The discovery of an error in an academic economics paper – even one authored by a pair of Harvard dons – is hardly most people’s idea of a headline grabbing news story. But that’s exactly what happened, in April, when a professor at the University of Michigan and an undergraduate student published data that revealed a serious coding mistake in a spreadsheet in Carmen Reinhart and Kenneth Rogof’s paper 2010, ‘Growth in a Time of Debt’.
Why was this headline news? Because Reinhart and Rogof’s research – which putatively showed that economic growth falls off a cliff once a state’s debt exceeds 90 per cent of Gross Domestic Product – provided the intellectual ballast for the on-going waves of ‘growth friendly fiscal consolidation’. That’s austerity, to you and me.
But, as Mark Blyth shows in this timely, authoritative account of the history of ‘cuts for growth’, the economic rationale for austerity was pretty diaphanous long before Reinhart and Rogof’s Excel boo-boo was unearthed.
For Blyth austerity (‘voluntary deflation’) is ‘a dangerous idea’ because ‘it doesn’t work in practice, it relies on the poor paying for the mistakes of the rich, and it rests upon the absence of a large fallacy of composition that is all too present in the modern world.’
After World War I, austerity was the policy of choice on both sides of the Atlantic, a process accelerated after the Wall Street Crash of 1929. The result, as any Junior Cert student can tell you, was, eventually, war. (In Germany, the Nazis were the only party opposed to austerity policies being pursued in the interwar years. They pledged to take the country off the gold standard and to actively increase employment. They did this — by building a war economy.)
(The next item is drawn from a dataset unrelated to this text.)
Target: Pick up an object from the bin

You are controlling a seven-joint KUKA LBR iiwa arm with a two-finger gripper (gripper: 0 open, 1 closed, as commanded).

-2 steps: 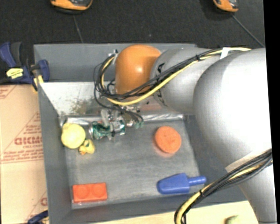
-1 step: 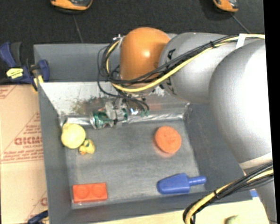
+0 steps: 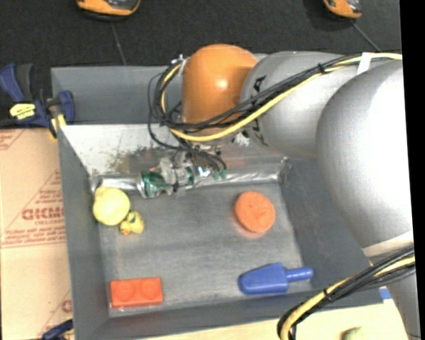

Why then, 80 years later, when the global financial system went into meltdown, did world leaders turn again to austerity? The answer is that in narrow (but influential) circles, particularly in the US, the core ideas of austerity, inspired by rightwing Austrian economists – a minimal role for the state, cutting government spending, relaxing labour laws – never went out of fashion. And in one European state a version of austerity was being practiced for decades: Germany.
Tracing the lineage of the ‘the German ideology’, in Blyth’s homage to Karl Marx, is one of the book’s most useful contributions. Teutonic ‘Ordoliberalism’ has become the economic dogma of the continent, and particularly in the Eurozone. Which is great, as Blyth notes, ‘so long as you are the late-developing, high savings, high-technology, and export-driven economy in question’. For the peripheral PIGS, it’s awful and, worse, pointless. No matter how much it drives down wages and cuts back government services, Greek exports will never be able to compete with German exports.
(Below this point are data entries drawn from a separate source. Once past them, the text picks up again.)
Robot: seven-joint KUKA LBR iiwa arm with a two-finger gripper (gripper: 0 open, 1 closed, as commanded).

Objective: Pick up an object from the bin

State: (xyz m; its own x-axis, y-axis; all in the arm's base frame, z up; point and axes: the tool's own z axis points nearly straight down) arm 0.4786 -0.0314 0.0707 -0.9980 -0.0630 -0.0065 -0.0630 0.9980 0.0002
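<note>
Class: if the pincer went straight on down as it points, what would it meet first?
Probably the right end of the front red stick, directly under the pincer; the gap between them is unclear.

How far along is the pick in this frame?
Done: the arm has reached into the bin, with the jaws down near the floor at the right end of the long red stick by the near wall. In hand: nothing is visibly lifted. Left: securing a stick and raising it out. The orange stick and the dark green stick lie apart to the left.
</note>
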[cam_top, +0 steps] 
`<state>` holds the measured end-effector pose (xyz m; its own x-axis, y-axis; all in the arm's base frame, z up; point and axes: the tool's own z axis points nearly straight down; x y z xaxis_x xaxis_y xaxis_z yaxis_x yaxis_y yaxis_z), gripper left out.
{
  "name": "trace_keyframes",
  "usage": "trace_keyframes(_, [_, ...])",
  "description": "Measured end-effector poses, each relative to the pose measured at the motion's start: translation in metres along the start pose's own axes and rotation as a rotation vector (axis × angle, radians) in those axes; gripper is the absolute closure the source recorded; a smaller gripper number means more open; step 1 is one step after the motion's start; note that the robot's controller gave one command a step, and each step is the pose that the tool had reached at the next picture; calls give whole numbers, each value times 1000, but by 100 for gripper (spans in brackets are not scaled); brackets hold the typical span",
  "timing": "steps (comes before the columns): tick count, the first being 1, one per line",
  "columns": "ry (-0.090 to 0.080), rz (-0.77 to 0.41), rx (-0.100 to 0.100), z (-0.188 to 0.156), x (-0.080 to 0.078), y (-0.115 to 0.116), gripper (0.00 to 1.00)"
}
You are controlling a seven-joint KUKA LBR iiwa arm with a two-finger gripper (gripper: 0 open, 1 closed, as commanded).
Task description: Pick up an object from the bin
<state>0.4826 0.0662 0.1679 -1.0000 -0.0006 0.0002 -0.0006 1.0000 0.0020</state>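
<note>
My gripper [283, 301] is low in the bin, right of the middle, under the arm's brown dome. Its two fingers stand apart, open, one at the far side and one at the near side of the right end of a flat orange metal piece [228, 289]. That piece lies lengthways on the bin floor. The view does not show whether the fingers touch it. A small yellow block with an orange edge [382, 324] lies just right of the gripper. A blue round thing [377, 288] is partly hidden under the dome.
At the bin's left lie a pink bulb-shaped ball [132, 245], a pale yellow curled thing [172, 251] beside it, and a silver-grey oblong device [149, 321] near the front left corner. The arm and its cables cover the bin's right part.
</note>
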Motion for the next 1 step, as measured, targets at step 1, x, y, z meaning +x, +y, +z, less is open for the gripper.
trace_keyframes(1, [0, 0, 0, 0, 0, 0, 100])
Blyth has a terse explanation for the current economic travails: they ‘started with the banks and will end with the banks.’ The crisis unleashed in 2008 had nothing to do with government spending – Ireland’s net debt was 12 per cent GDP in 2007, this year it is expected to top 117 per cent – but arose from negligently over-leveraged banks hitting the wall. The cost of bailing out the banks was a sovereign debt crisis that we are still wading through with little prospect of shore in sight.
Austerity is often presented as TINA: ‘there is no alternative’. Blyth, however, has no truck with the ‘we all partied’ line and the moral puritanism that sees a post-bing purge as necessary purification. Instead he draws on reams of economic history to show that austerity as a road back to growth has seldom, if ever, worked.
He also has a good rummage around in austerity’s ideological baggage, from its roots in the Scottish parsimony of John Locke, David Hume and Adam Smith (the author himself hails from a working class household in Dundee) through to the impassioned anti-statism of Milton Friedman and Friedrich Hayek. Economically austerity is self-defeating, since if we all reduce spending at the same time we all grow poorer. What it has done is consolidate wealth in the hands of the already rich: in the United States, the top seven percent saw their average net worth increase by 28 percent between 2009 and 2011. For the remaining 93 per cent it dropped by 4 per cent.
So if austerity makes most of us poorer and only prolongs recessions, what is the alternative? Blyth is a respected academic economist, as the pages of footnotes attest, and he wisely counsels against pain-free solutions. His proposals – higher taxes and ‘financial repression’, such as capping interest rates on government debt – would not be without their opponents. But, as this timely book shows, austerity isn’t working, and it’s not about to start.